Task instructions = Reproduce the listing below in full and exactly; no pictures belong in the copy.

────────────────────────────────────────

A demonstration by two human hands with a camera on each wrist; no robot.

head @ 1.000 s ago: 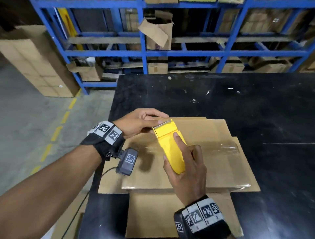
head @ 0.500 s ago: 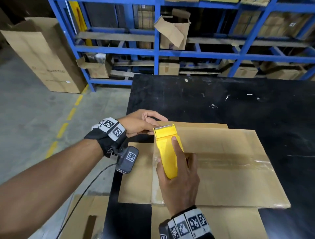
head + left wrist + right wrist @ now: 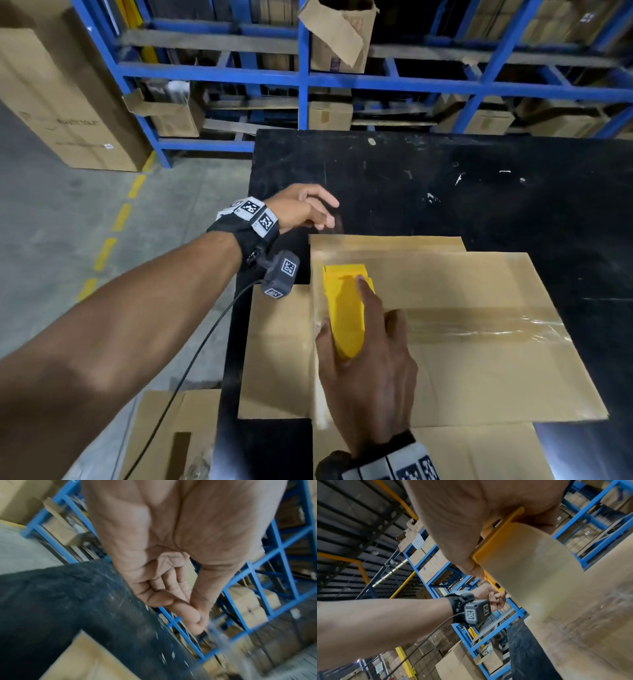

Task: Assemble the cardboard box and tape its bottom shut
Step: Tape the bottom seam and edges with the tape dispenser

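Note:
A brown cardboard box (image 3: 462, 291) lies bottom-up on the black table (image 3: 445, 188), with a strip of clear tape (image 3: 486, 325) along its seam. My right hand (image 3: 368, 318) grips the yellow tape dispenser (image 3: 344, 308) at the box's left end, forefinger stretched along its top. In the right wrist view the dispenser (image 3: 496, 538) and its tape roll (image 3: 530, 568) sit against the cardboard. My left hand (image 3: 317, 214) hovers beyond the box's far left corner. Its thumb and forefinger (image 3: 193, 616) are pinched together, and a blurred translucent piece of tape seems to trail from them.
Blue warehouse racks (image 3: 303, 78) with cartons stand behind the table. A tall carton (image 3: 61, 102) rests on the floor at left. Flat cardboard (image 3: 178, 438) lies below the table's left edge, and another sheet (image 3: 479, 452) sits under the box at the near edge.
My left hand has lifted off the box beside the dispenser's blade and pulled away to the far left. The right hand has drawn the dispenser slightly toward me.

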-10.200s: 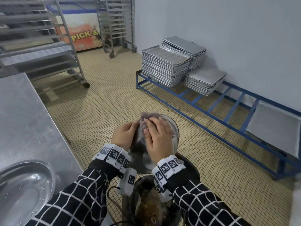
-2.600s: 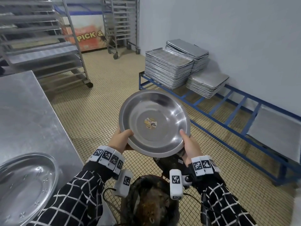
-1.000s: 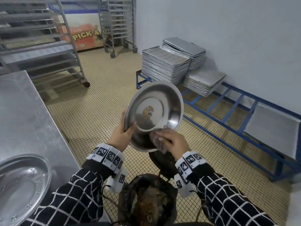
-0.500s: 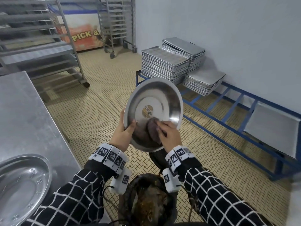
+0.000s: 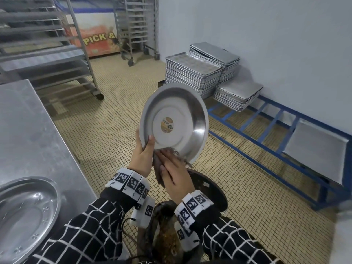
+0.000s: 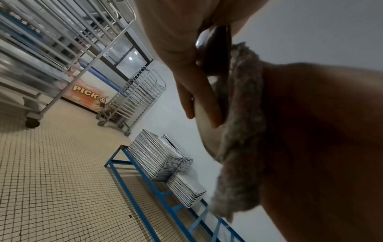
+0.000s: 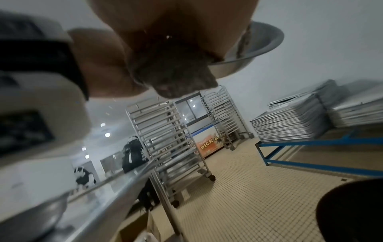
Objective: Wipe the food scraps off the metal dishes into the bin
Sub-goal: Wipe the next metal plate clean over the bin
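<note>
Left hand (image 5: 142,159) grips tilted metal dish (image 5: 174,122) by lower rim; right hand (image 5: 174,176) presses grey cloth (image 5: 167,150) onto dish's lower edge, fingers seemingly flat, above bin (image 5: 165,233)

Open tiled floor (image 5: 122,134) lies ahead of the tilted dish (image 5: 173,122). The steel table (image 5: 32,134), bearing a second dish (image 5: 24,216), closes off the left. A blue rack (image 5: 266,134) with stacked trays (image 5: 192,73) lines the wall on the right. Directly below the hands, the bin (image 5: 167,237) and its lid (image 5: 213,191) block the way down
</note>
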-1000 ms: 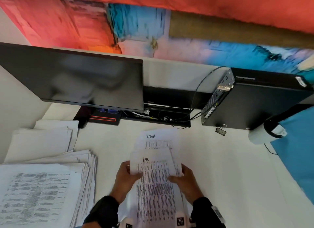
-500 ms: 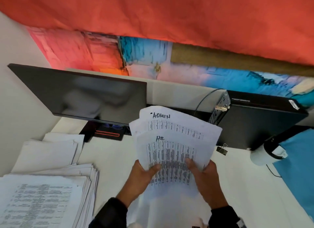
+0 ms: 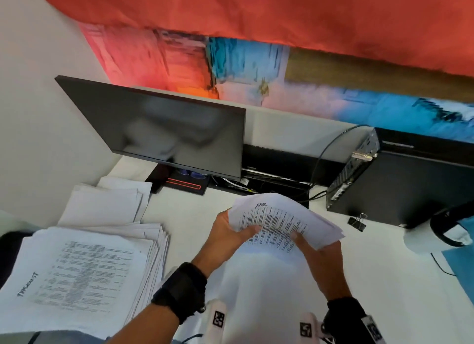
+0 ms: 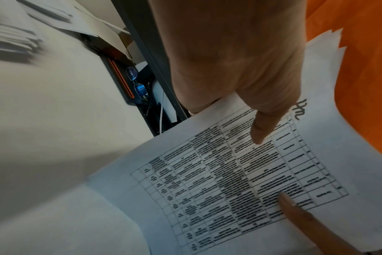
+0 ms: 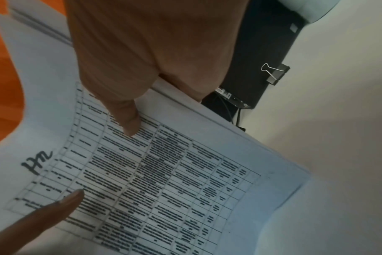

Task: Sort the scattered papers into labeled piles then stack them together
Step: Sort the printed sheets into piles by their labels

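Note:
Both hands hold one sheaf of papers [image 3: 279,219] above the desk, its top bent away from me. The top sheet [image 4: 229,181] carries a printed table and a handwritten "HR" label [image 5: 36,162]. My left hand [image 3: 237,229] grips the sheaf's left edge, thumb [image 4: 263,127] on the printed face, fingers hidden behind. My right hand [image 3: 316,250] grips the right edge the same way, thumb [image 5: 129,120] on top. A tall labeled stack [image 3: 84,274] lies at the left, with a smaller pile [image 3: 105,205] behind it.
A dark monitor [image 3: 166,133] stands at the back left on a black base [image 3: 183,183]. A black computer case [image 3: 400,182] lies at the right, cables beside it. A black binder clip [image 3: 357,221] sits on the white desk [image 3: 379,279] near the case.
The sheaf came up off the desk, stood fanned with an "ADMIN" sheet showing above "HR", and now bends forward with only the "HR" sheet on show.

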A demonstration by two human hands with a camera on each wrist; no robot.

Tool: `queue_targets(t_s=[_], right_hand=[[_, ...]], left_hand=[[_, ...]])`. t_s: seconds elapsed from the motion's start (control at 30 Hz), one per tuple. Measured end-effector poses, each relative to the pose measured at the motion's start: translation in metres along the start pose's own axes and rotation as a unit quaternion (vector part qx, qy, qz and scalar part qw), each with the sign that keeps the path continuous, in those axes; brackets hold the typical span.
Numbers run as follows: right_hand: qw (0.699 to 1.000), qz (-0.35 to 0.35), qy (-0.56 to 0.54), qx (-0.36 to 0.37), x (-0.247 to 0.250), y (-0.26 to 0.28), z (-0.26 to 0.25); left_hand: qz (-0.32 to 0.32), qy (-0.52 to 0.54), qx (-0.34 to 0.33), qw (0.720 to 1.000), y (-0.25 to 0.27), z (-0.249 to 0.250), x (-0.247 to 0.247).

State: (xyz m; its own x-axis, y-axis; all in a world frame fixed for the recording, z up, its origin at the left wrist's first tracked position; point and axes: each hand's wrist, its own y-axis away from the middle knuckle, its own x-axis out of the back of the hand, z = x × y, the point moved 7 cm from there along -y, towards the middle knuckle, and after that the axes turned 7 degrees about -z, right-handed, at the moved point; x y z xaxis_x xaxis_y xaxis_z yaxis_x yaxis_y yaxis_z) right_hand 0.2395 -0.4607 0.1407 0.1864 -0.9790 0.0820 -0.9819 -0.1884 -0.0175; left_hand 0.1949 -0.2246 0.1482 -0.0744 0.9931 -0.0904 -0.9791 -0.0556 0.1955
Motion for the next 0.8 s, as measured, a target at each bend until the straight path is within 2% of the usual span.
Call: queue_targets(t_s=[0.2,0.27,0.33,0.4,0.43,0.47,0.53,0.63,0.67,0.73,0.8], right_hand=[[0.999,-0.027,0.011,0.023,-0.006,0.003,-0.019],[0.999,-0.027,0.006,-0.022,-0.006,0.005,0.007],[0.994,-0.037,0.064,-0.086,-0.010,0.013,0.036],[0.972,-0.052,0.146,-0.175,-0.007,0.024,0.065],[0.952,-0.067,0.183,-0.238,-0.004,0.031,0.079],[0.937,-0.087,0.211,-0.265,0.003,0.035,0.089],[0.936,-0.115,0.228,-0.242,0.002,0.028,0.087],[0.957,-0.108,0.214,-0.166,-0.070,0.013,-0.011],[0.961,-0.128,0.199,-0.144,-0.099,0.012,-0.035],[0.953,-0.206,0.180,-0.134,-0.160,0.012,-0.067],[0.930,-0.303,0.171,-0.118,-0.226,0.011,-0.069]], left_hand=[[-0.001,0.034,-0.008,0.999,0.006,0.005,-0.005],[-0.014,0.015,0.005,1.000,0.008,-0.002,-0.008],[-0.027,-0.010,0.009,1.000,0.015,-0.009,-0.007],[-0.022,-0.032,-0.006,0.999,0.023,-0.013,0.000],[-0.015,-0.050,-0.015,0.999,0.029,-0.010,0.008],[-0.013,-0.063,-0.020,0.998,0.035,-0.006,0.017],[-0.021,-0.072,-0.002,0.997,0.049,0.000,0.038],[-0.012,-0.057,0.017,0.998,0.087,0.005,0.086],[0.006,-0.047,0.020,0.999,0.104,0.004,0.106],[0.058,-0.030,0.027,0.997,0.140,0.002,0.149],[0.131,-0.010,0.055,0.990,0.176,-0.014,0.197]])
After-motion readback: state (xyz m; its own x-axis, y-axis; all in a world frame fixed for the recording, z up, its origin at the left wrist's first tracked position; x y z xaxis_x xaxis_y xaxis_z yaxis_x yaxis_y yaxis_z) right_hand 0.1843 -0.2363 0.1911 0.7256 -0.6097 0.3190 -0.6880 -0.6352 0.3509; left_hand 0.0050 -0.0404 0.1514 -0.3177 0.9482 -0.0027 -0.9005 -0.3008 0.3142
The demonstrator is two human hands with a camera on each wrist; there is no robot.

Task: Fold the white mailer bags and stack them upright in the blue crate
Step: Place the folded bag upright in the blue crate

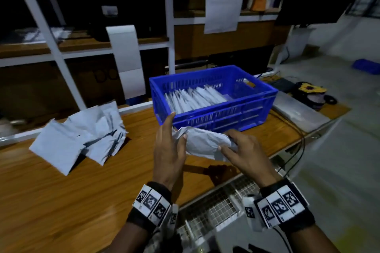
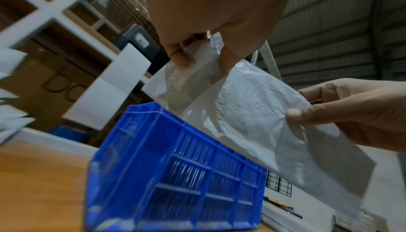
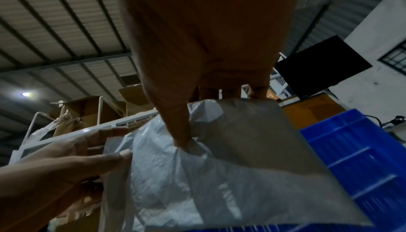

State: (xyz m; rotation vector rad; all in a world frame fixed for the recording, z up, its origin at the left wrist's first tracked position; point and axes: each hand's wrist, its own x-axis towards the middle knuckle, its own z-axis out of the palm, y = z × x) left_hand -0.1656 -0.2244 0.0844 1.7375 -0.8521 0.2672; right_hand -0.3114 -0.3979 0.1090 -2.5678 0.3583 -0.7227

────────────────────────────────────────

Answer box =
A demonstration by two human hands with a camera on each wrist; no robot.

head @ 1.000 s ago: 
head @ 0.500 s ago: 
head + left wrist + right wrist @ now: 

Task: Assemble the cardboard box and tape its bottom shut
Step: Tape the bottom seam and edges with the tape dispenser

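Note:
A brown cardboard box (image 3: 462, 291) lies bottom-up on the black table (image 3: 445, 188), with a strip of clear tape (image 3: 486, 325) along its seam. My right hand (image 3: 368, 318) grips the yellow tape dispenser (image 3: 344, 308) at the box's left end, forefinger stretched along its top. In the right wrist view the dispenser (image 3: 496, 538) and its tape roll (image 3: 530, 568) sit against the cardboard. My left hand (image 3: 317, 214) hovers beyond the box's far left corner. Its thumb and forefinger (image 3: 193, 616) are pinched together, and a blurred translucent piece of tape seems to trail from them.
Blue warehouse racks (image 3: 303, 78) with cartons stand behind the table. A tall carton (image 3: 61, 102) rests on the floor at left. Flat cardboard (image 3: 178, 438) lies below the table's left edge, and another sheet (image 3: 479, 452) sits under the box at the near edge.
My left hand has lifted off the box beside the dispenser's blade and pulled away to the far left. The right hand has drawn the dispenser slightly toward me.
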
-10.200s: 
-2.600s: 
-1.000s: 
-0.500s: 
+0.000s: 
+0.000s: 
+0.000s: 
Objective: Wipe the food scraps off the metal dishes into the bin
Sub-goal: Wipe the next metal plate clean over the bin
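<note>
Left hand (image 5: 142,159) grips tilted metal dish (image 5: 174,122) by lower rim; right hand (image 5: 174,176) presses grey cloth (image 5: 167,150) onto dish's lower edge, fingers seemingly flat, above bin (image 5: 165,233)

Open tiled floor (image 5: 122,134) lies ahead of the tilted dish (image 5: 173,122). The steel table (image 5: 32,134), bearing a second dish (image 5: 24,216), closes off the left. A blue rack (image 5: 266,134) with stacked trays (image 5: 192,73) lines the wall on the right. Directly below the hands, the bin (image 5: 167,237) and its lid (image 5: 213,191) block the way down
</note>
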-1000 ms: 
-500 ms: 
+0 ms: 
+0 ms: 
+0 ms: 

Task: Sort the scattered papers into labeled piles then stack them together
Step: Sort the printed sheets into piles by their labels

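Note:
Both hands hold one sheaf of papers [image 3: 279,219] above the desk, its top bent away from me. The top sheet [image 4: 229,181] carries a printed table and a handwritten "HR" label [image 5: 36,162]. My left hand [image 3: 237,229] grips the sheaf's left edge, thumb [image 4: 263,127] on the printed face, fingers hidden behind. My right hand [image 3: 316,250] grips the right edge the same way, thumb [image 5: 129,120] on top. A tall labeled stack [image 3: 84,274] lies at the left, with a smaller pile [image 3: 105,205] behind it.
A dark monitor [image 3: 166,133] stands at the back left on a black base [image 3: 183,183]. A black computer case [image 3: 400,182] lies at the right, cables beside it. A black binder clip [image 3: 357,221] sits on the white desk [image 3: 379,279] near the case.
The sheaf came up off the desk, stood fanned with an "ADMIN" sheet showing above "HR", and now bends forward with only the "HR" sheet on show.
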
A demonstration by two human hands with a camera on each wrist; no robot.

Tool: `queue_targets(t_s=[_], right_hand=[[_, ...]], left_hand=[[_, ...]])`. t_s: seconds elapsed from the motion's start (control at 30 Hz), one per tuple. Measured end-effector poses, each relative to the pose measured at the motion's start: translation in metres along the start pose's own axes and rotation as a unit quaternion (vector part qx, qy, qz and scalar part qw), each with the sign that keeps the path continuous, in those axes; brackets hold the typical span.
Numbers run as follows: right_hand: qw (0.699 to 1.000), qz (-0.35 to 0.35), qy (-0.56 to 0.54), qx (-0.36 to 0.37), x (-0.247 to 0.250), y (-0.26 to 0.28), z (-0.26 to 0.25); left_hand: qz (-0.32 to 0.32), qy (-0.52 to 0.54), qx (-0.34 to 0.33), qw (0.720 to 1.000), y (-0.25 to 0.27), z (-0.249 to 0.250), x (-0.247 to 0.247).

State: (xyz m; its own x-axis, y-axis; all in a world frame fixed for the recording, z up, its origin at the left wrist's first tracked position; point and axes: each hand's wrist, its own y-axis away from the middle knuckle, its own x-axis out of the back of the hand, z = x × y, the point moved 7 cm from there along -y, towards the middle knuckle, and after that the axes turned 7 degrees about -z, right-handed, at the moved point; x y z xaxis_x xaxis_y xaxis_z yaxis_x yaxis_y yaxis_z) right_hand 0.2395 -0.4607 0.1407 0.1864 -0.9790 0.0820 -0.9819 -0.1884 -0.0175; left_hand 0.1949 -0.2246 0.1482 -0.0744 0.9931 -0.0904 -0.9791 -0.0556 0.1955
Motion for the next 0.8 s, as measured, a target at each bend until the straight path is within 2% of the usual span.
Call: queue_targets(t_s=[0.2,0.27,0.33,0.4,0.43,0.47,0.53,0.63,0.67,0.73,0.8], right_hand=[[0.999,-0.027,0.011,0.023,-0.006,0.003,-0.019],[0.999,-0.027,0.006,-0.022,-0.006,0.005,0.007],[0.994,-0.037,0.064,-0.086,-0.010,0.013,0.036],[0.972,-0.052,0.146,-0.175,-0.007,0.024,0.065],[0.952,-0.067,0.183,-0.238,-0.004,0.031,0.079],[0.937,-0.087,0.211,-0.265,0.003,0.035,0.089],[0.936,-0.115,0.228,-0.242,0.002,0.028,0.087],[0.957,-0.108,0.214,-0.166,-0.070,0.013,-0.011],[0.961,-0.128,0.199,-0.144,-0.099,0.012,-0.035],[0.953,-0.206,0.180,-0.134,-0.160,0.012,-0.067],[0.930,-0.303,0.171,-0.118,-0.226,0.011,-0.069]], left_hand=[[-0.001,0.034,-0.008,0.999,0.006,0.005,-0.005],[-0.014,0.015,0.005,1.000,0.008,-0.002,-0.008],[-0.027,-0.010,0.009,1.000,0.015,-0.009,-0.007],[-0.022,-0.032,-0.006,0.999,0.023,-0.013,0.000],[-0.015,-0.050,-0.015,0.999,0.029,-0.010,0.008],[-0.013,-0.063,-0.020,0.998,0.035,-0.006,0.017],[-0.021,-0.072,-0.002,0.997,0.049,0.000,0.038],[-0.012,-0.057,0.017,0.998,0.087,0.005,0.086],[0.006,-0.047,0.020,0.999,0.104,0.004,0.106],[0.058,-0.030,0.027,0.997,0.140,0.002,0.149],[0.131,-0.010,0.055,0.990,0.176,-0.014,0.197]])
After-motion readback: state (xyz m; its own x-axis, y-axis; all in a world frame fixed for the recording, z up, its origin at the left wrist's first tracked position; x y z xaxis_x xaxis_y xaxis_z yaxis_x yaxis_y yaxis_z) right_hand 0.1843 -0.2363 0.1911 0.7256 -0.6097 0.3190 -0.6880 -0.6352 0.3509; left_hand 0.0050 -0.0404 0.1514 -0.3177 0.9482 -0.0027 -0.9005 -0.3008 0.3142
The demonstrator is two human hands with a camera on each wrist; there is no robot.

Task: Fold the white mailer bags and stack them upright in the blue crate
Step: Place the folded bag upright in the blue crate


State: (xyz m; rotation vector rad; all in a world frame fixed for the recording, z up, its origin at the left wrist's first tracked position; point and axes: each hand's wrist, its own x-axis towards the middle knuckle, its own z-axis out of the palm, y = z × x) left_hand -0.1656 -0.2244 0.0844 1.7375 -0.8521 0.2672; right_hand -0.3114 -0.3979 0.1090 -2.5678 0.3583 -0.7227

That finishes the output for this exercise.